MATERIAL PROVIDED:
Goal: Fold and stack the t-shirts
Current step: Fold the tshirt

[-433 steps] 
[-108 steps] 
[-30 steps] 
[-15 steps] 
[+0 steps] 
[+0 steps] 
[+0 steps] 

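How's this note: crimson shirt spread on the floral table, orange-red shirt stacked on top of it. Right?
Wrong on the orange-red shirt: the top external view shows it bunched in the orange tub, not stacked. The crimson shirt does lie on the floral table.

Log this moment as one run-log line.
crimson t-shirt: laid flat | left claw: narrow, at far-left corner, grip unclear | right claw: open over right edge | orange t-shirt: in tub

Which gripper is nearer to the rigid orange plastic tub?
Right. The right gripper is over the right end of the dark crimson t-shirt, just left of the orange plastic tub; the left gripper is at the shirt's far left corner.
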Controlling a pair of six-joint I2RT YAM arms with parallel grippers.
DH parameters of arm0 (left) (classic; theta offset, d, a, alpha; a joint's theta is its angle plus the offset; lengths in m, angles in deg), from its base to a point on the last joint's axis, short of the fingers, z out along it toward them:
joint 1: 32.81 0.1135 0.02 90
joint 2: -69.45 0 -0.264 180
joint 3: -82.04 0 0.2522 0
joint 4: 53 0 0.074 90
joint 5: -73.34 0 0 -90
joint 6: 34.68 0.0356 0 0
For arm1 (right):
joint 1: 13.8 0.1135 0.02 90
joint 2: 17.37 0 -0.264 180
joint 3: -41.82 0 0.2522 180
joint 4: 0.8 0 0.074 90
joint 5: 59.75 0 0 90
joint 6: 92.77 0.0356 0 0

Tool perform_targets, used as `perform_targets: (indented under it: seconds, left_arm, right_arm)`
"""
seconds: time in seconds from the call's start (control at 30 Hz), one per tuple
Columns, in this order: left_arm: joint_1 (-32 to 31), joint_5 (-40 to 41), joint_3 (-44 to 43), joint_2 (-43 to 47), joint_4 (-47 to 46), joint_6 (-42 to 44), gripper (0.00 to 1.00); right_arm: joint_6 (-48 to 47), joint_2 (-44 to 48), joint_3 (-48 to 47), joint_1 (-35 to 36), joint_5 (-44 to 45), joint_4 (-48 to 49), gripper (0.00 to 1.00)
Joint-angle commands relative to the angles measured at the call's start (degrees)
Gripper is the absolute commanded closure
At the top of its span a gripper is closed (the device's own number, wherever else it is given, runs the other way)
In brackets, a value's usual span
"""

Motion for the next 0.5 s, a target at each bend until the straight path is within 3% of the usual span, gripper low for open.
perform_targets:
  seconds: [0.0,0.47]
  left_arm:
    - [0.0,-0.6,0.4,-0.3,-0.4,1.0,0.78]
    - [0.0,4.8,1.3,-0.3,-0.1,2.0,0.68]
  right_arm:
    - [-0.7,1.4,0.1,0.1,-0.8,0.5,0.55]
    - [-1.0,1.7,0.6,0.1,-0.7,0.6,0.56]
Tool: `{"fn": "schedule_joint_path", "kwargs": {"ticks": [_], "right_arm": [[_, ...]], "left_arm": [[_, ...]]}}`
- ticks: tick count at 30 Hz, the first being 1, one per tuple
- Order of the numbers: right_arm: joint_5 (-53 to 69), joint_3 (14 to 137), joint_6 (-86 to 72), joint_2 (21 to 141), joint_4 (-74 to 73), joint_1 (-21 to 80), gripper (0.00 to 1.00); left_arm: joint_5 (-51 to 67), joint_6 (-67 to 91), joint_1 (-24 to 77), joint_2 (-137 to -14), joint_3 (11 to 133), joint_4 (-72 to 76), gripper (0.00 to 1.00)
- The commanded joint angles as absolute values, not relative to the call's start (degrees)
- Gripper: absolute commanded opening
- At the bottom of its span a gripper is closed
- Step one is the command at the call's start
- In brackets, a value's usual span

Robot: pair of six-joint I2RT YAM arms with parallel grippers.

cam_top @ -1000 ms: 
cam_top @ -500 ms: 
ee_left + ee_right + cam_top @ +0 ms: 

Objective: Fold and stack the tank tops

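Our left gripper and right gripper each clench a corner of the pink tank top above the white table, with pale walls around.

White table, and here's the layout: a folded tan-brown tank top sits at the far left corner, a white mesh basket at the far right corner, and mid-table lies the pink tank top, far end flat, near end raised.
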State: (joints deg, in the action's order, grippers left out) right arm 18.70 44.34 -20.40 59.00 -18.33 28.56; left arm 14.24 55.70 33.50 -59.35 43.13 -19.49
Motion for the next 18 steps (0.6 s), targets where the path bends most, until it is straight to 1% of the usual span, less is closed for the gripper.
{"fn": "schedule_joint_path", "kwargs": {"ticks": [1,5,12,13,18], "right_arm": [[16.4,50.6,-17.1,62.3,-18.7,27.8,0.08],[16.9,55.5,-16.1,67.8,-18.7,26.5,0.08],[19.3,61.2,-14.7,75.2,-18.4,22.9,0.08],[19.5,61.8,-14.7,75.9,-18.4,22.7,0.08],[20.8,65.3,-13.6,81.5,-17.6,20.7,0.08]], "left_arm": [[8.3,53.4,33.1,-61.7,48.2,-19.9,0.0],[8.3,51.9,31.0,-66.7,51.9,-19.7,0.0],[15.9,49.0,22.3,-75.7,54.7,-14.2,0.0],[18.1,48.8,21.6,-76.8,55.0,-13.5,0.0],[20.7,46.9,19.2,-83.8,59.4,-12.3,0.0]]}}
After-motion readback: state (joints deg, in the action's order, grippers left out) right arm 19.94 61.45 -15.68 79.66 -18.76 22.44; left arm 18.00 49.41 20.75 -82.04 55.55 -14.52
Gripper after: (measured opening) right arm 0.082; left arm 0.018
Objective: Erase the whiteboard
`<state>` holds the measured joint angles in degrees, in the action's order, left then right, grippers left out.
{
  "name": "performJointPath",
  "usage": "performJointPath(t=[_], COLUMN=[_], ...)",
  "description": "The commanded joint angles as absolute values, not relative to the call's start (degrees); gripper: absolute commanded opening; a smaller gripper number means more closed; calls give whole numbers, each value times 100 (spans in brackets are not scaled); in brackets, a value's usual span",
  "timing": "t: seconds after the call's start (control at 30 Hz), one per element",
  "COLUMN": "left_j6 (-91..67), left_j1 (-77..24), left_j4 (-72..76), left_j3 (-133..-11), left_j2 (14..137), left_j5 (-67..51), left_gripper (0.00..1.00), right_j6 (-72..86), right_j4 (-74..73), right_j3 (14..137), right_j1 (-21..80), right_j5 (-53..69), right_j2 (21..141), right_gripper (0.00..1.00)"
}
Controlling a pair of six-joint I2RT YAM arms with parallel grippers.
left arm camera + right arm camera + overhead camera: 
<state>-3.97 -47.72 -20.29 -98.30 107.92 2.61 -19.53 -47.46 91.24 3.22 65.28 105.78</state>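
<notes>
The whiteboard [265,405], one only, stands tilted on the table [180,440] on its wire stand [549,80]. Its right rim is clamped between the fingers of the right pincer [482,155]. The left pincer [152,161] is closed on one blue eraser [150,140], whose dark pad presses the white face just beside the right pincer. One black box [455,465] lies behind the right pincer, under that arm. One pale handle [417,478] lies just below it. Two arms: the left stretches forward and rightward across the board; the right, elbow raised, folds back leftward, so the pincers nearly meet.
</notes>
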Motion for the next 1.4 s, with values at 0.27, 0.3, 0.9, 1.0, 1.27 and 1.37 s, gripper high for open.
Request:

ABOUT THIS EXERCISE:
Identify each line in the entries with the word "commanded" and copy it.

RESPONSE BELOW:
Gripper is the absolute commanded closure
- The commanded joint angles as absolute values, not relative to the call's start (degrees)
- Gripper: absolute commanded opening
  "description": "The commanded joint angles as absolute values, not relative to the call's start (degrees); gripper: absolute commanded opening; a smaller gripper number means more closed; calls give whole numbers, each value times 100 (spans in brackets are not scaled); in brackets, a value's usual span",

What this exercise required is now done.